● **YOUR TASK**
Examine each line of the data, and copy the ones containing "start".

┄┄┄┄┄┄┄┄┄┄

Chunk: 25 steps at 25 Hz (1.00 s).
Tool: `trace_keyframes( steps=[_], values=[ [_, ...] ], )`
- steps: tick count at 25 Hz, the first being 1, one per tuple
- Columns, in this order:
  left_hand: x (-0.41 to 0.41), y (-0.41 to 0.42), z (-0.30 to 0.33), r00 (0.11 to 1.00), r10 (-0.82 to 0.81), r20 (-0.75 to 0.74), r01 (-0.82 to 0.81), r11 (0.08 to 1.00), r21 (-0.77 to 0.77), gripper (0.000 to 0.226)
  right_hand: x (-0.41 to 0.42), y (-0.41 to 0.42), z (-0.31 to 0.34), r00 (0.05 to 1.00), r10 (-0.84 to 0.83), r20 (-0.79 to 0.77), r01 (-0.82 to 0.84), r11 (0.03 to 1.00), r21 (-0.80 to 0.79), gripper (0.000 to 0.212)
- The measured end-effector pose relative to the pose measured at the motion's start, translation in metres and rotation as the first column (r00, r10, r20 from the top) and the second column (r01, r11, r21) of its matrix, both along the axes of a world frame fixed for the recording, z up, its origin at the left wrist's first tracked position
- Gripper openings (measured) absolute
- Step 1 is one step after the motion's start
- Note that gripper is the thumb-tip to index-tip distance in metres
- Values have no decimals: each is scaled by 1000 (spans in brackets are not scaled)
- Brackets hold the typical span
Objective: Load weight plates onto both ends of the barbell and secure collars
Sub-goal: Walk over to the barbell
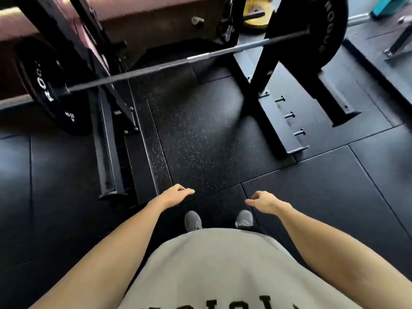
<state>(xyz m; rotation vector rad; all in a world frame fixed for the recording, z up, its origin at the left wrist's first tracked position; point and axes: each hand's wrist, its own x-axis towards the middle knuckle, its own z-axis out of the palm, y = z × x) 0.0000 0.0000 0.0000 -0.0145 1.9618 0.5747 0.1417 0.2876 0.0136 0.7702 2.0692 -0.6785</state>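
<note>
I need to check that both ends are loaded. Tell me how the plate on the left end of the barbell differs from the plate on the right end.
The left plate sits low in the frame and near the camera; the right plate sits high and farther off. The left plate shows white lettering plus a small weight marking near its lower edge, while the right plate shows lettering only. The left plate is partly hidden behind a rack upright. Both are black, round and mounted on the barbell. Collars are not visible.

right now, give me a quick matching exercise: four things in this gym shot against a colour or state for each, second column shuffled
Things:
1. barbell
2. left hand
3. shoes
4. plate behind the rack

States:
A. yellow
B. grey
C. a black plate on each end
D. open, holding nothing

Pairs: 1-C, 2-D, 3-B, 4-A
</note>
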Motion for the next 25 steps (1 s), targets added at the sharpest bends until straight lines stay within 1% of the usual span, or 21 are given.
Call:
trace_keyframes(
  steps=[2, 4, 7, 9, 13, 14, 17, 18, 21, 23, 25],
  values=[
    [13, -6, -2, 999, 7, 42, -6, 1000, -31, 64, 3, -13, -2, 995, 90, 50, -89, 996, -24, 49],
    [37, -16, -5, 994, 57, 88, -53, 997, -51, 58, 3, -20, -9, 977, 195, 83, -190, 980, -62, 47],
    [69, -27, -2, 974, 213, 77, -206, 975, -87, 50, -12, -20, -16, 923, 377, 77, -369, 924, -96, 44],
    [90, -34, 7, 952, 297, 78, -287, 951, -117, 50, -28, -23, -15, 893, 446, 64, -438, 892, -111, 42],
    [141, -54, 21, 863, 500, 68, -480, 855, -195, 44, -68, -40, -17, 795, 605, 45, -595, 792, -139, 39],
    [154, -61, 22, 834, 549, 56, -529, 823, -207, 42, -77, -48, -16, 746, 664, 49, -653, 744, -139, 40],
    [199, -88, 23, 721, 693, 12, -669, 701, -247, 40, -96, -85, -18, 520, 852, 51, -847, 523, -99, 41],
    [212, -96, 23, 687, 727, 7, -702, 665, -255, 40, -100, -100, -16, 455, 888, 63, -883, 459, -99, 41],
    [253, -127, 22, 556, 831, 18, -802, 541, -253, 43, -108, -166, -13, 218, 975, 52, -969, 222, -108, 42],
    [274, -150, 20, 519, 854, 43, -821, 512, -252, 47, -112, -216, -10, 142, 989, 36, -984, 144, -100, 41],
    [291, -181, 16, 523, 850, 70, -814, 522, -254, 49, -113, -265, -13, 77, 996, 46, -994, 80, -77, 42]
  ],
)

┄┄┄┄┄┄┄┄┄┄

● **TASK SOLUTION**
- The measured end-effector pose relative to the pose measured at the motion's start, translation in metres and rotation as the first column (r00, r10, r20 from the top) and the second column (r01, r11, r21) of its matrix, both along the axes of a world frame fixed for the recording, z up, its origin at the left wrist's first tracked position
- Step 1 is one step after the motion's start

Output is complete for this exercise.